今回のコミュクスとの戦闘はすぐに終わった。
松谷さんに気を取られていたコミュクスを蹴り飛ばして、態勢を立て直す前に魔弾を撃ち込み、消滅させる。
「終わり……と」
松谷さんに向き直る。
「大丈夫……ですか?」
「う、うん」という松谷さんは
それにしても、松谷さんの怪我は酷い。
体のあっちこっちを擦りむいているし、足からは出血もしている。
それに右の手首は腫れていた。
もしかして、折れているかも……。
「ごめんなさい……」
心の底からそう言った。
私のせいだ。
クラシーの言う通り、松谷さんにコミュクスのことを任せるべきじゃなかった。
「き、君のせいじゃないよ」
松谷さんが言う。
「君が来てくれなかったら、僕はもっと酷い目に遭っていた。助けてくれて、ありがとう。あっ、そうだ! 内田さんは大丈夫なの?」
松谷さんは自分自身が酷い状態なのに、私の心配をしてくれる。
「…………」
「どうして、黙るの? もしかして……!」
松谷さんは私に迫った。
「大丈夫、です。あの人は安全な場所にいます」
「そっか、良かった。

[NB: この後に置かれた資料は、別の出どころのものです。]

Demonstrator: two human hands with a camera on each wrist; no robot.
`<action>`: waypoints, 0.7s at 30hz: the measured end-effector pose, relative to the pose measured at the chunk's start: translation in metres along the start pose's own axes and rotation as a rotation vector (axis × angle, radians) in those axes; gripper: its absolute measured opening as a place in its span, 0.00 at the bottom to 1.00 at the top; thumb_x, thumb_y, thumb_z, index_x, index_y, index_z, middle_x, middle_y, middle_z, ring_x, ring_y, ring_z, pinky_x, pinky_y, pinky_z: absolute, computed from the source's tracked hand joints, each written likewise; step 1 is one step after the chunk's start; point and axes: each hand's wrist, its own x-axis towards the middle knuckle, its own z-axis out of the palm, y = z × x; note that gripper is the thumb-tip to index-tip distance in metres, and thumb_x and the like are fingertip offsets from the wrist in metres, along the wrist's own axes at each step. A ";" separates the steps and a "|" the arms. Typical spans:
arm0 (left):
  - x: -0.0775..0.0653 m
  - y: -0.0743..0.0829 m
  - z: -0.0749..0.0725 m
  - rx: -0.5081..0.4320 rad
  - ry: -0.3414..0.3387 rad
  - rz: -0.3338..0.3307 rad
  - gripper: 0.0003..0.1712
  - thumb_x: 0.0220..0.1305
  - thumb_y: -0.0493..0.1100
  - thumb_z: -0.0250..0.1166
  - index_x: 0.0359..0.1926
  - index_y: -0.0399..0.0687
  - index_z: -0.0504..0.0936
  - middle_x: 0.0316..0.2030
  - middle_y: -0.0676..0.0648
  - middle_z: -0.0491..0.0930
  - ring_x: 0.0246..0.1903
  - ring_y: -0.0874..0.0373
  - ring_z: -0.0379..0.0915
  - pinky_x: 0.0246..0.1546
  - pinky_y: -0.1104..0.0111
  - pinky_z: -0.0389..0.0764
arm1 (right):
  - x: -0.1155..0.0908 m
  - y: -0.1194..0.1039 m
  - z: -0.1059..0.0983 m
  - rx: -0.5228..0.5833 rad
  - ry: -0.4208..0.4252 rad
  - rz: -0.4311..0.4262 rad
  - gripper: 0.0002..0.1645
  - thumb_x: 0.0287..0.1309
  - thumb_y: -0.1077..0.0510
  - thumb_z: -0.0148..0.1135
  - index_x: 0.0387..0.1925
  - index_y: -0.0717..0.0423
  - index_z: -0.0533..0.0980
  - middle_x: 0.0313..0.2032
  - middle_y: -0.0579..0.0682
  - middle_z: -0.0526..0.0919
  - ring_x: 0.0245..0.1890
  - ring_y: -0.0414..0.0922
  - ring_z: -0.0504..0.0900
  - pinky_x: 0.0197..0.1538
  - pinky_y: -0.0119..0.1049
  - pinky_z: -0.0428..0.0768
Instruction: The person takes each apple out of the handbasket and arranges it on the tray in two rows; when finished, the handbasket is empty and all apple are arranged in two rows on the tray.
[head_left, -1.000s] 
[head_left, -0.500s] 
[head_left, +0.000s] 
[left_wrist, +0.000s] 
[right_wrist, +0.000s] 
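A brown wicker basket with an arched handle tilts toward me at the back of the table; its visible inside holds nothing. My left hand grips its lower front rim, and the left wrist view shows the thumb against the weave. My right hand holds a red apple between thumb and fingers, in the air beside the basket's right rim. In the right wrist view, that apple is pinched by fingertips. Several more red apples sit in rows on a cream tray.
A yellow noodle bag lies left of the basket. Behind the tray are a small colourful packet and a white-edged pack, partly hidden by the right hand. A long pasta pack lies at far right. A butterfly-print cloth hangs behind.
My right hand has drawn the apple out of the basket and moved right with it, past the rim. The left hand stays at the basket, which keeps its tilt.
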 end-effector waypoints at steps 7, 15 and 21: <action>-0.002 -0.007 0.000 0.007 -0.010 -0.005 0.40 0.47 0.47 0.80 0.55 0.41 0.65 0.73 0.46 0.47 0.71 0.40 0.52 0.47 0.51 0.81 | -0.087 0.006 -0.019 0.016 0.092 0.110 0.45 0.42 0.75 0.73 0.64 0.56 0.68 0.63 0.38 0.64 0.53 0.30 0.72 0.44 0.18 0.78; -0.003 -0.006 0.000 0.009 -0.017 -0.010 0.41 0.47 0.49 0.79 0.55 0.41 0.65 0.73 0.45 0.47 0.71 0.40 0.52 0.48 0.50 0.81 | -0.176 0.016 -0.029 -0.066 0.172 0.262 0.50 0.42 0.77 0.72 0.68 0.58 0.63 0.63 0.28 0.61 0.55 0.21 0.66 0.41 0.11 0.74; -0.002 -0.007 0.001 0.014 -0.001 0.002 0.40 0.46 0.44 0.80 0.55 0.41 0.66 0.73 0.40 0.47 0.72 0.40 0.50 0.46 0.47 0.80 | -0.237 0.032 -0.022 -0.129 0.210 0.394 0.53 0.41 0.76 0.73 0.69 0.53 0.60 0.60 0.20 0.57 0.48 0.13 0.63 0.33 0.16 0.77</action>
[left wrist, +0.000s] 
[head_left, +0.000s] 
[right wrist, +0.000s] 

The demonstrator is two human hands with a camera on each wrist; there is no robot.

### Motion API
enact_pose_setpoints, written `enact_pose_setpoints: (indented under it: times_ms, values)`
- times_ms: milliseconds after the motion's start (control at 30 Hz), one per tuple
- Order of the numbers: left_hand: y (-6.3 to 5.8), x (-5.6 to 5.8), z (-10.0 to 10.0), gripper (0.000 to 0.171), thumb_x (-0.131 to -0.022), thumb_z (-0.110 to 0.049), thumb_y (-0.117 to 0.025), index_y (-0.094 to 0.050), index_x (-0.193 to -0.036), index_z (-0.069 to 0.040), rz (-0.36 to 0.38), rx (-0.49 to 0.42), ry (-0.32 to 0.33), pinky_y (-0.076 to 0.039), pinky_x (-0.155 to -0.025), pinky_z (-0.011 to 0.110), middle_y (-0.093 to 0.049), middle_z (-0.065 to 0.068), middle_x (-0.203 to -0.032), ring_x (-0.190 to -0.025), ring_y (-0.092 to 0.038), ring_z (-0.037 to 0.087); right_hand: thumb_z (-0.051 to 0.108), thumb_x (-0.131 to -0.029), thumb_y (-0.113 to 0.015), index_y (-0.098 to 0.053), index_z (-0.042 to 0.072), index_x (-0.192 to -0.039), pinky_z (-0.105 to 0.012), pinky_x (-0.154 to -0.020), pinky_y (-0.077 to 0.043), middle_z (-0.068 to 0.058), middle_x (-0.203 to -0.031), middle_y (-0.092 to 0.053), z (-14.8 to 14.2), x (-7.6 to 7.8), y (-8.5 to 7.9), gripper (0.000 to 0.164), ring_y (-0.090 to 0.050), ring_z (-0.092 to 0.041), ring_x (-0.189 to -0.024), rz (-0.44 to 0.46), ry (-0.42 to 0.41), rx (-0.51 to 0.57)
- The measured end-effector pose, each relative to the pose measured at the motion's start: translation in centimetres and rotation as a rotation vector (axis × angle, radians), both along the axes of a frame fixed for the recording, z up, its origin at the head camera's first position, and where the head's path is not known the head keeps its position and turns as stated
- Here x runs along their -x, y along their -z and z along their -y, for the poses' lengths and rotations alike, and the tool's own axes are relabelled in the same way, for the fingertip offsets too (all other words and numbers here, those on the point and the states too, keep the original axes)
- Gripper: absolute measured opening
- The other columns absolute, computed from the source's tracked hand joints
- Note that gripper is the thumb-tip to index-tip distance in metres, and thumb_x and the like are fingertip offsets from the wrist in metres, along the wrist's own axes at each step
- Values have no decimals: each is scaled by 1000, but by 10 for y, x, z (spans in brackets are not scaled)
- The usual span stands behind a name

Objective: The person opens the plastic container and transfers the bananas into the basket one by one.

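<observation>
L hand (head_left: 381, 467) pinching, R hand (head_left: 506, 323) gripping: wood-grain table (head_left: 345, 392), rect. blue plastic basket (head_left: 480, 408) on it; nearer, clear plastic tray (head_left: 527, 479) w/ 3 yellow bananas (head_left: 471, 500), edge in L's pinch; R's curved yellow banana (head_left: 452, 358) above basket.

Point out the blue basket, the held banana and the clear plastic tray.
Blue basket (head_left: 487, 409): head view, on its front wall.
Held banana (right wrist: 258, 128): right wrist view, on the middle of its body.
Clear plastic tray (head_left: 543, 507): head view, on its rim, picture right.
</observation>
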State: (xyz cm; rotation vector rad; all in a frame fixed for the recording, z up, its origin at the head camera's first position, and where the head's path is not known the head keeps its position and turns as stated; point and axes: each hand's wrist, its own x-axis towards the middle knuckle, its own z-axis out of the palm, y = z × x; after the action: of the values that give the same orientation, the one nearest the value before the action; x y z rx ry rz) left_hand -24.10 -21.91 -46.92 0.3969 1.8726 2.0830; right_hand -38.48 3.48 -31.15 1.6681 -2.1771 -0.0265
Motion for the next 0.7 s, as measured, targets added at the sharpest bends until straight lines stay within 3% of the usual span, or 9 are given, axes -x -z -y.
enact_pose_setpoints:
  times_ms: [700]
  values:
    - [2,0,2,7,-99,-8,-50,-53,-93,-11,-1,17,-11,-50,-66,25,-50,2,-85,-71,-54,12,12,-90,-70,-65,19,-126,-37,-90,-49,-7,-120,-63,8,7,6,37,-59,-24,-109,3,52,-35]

いてて、ホッとしたら、体中が痛くなってきた。それに右の手首は折れちゃったみたい」
「えっと、その……今度、試合があるんですよね?」
「どうして、それを?」
「……内田さんから聞きました」
「そうなんだ。大丈夫。僕、左でも投げられるよ」
「ちょっと待ってください。試合に出る気ですか!?」
試合は確か今週末。
申し訳ないけど、試合に出られる状態には見えない。
「僕がいないと多分、勝てない。相手、強いんだ。僕たちが夏大会で負けた相手でさ、リベンジしないとね」
「無茶ですよ。その怪我で試合に出たら、今後に影響があるかもしれません」
「ううん、出るよ。僕は全力で生きたい。やりたいことは全部やりたい」
松谷さんは頑固だった。
これで松谷さんの野球人生に悪い影響があったら、怪我をさせた私のせいだ。
「怪我のことなら心配しなくていい」
「「え?」」
私と松谷さんの声が被った。
声のした方向へ視線を向けるとクラシーがいた。
「猫がしゃべった!?」
松谷さんはお手本通りのリアクションをする。